** To do **
For the entries below, work out how many lines contain the string "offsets" and write only the number.
++++++++
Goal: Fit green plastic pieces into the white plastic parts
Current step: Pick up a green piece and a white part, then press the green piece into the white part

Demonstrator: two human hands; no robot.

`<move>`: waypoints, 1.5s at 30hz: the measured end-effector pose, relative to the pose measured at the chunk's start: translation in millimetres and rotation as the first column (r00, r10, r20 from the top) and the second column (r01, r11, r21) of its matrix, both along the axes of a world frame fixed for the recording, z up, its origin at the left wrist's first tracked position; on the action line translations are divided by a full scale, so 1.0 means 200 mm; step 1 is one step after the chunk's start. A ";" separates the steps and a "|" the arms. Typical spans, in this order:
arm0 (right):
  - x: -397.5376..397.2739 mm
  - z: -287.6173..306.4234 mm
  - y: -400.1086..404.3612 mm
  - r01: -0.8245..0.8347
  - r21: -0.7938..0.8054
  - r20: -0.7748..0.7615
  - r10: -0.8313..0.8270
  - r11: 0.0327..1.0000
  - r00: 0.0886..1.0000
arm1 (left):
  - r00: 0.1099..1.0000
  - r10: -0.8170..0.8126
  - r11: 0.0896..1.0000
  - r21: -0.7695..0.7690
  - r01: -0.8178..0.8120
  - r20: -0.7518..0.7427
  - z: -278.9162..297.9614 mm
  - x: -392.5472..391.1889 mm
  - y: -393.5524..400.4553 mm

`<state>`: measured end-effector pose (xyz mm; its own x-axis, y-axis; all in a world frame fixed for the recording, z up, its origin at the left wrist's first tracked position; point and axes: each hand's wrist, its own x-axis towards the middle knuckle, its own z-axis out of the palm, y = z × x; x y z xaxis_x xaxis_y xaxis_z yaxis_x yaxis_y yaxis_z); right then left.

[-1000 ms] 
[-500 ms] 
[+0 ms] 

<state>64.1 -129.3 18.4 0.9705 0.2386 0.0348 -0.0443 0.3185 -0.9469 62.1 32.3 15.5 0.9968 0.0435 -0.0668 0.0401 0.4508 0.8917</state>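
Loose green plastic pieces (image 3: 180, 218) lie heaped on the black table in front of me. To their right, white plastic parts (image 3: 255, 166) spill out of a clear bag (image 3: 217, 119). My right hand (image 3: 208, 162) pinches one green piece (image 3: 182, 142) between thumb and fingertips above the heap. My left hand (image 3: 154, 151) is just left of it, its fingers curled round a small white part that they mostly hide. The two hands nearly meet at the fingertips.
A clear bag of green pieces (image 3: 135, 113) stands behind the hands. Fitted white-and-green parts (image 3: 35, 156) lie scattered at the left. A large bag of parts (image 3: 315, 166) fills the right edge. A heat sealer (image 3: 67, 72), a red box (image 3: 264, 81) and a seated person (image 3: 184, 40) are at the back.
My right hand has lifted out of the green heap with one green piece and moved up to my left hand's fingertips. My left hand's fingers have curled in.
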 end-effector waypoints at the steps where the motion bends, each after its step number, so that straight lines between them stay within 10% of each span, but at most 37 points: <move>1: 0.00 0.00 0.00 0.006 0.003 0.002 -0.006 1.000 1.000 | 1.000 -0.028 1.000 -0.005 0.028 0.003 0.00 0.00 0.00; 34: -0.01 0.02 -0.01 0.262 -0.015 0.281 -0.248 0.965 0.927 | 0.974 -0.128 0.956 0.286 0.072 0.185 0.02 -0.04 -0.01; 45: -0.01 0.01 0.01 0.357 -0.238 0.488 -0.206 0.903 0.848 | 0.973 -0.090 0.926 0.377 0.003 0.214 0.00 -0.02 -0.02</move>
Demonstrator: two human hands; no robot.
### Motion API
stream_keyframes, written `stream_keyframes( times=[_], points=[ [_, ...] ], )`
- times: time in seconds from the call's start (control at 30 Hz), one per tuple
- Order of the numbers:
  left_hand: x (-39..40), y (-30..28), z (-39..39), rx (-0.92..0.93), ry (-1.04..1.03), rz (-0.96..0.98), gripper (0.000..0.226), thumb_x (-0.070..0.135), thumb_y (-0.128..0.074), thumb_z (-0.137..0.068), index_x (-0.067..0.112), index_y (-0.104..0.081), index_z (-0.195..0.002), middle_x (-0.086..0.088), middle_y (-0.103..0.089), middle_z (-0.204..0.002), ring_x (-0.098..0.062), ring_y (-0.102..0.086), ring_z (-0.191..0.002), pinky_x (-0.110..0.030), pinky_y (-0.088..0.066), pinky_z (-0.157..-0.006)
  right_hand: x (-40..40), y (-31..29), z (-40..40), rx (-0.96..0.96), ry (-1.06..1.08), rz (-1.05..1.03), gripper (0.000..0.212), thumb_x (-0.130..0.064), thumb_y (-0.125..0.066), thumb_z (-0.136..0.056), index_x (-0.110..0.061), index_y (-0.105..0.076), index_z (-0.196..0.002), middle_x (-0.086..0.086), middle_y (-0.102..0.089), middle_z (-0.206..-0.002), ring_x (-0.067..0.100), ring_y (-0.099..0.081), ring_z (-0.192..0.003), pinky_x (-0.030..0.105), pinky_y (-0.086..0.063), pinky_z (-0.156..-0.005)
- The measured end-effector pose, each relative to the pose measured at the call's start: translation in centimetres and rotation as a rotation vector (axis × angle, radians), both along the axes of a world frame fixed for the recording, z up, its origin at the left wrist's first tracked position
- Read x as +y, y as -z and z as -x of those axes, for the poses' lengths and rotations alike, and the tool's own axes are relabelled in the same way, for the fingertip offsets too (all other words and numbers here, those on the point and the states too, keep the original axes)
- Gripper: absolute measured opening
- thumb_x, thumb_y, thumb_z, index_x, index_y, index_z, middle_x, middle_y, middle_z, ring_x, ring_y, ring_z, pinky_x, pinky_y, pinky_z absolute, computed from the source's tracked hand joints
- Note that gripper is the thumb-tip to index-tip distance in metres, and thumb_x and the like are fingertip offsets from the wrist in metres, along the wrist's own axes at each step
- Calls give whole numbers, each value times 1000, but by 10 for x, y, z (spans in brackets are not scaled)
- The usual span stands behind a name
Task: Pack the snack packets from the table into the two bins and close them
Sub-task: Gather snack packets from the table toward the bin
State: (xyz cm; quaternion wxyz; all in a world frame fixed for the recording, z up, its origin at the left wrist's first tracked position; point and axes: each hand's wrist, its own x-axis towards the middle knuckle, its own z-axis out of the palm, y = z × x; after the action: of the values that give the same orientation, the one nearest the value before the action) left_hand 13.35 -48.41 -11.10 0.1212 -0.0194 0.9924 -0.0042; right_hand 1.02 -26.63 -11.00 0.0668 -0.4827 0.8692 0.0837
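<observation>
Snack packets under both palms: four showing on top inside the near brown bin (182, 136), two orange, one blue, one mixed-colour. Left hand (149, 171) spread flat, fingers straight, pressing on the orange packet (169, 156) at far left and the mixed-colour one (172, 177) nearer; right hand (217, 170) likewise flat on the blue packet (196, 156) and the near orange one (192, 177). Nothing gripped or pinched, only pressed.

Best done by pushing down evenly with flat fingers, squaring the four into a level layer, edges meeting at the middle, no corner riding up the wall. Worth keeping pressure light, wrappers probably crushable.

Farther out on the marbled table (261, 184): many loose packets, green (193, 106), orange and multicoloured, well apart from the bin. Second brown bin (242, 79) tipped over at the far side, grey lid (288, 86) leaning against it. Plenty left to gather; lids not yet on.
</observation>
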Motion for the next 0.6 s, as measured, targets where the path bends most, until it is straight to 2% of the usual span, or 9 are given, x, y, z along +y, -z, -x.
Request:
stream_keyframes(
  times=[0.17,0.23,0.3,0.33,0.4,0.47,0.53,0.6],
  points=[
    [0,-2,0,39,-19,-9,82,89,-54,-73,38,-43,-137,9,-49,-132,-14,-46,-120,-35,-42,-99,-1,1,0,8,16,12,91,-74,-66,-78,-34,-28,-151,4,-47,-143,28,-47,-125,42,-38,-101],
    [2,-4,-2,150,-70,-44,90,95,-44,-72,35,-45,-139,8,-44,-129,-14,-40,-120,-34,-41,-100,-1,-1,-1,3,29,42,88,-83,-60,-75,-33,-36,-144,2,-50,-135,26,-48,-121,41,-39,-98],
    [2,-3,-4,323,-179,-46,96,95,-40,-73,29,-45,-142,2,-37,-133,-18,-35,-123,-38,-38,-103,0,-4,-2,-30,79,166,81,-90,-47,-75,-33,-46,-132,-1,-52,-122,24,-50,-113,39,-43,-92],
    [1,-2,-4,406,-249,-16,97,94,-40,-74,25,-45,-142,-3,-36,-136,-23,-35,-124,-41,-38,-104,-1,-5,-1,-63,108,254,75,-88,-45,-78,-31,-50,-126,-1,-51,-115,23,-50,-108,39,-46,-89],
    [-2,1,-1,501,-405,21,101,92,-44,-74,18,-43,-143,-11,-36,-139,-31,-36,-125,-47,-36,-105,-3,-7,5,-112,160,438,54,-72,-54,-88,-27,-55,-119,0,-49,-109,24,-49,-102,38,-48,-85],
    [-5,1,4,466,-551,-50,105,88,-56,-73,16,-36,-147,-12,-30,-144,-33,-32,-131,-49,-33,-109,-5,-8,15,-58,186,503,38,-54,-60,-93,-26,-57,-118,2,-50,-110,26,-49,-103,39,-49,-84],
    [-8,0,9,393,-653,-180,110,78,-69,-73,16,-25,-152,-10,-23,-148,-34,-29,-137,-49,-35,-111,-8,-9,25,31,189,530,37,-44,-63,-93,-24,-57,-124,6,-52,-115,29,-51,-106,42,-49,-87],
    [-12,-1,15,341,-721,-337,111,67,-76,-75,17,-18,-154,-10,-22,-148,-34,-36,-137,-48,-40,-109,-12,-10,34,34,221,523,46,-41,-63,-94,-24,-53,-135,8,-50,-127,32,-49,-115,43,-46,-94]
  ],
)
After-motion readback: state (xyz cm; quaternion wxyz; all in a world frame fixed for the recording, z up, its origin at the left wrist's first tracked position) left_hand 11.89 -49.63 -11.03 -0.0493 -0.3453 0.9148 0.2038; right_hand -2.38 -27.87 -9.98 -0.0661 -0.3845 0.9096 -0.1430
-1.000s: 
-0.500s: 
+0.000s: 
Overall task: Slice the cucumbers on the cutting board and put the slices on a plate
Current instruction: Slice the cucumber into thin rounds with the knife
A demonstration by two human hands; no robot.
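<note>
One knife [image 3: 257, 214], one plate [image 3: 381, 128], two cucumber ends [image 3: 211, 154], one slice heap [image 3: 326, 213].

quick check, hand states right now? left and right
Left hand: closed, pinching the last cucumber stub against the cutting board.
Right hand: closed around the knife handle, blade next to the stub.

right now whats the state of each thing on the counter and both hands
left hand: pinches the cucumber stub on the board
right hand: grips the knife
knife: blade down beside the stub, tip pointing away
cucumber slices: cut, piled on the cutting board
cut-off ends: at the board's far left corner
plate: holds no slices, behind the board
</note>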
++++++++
** Output of the exercise **
2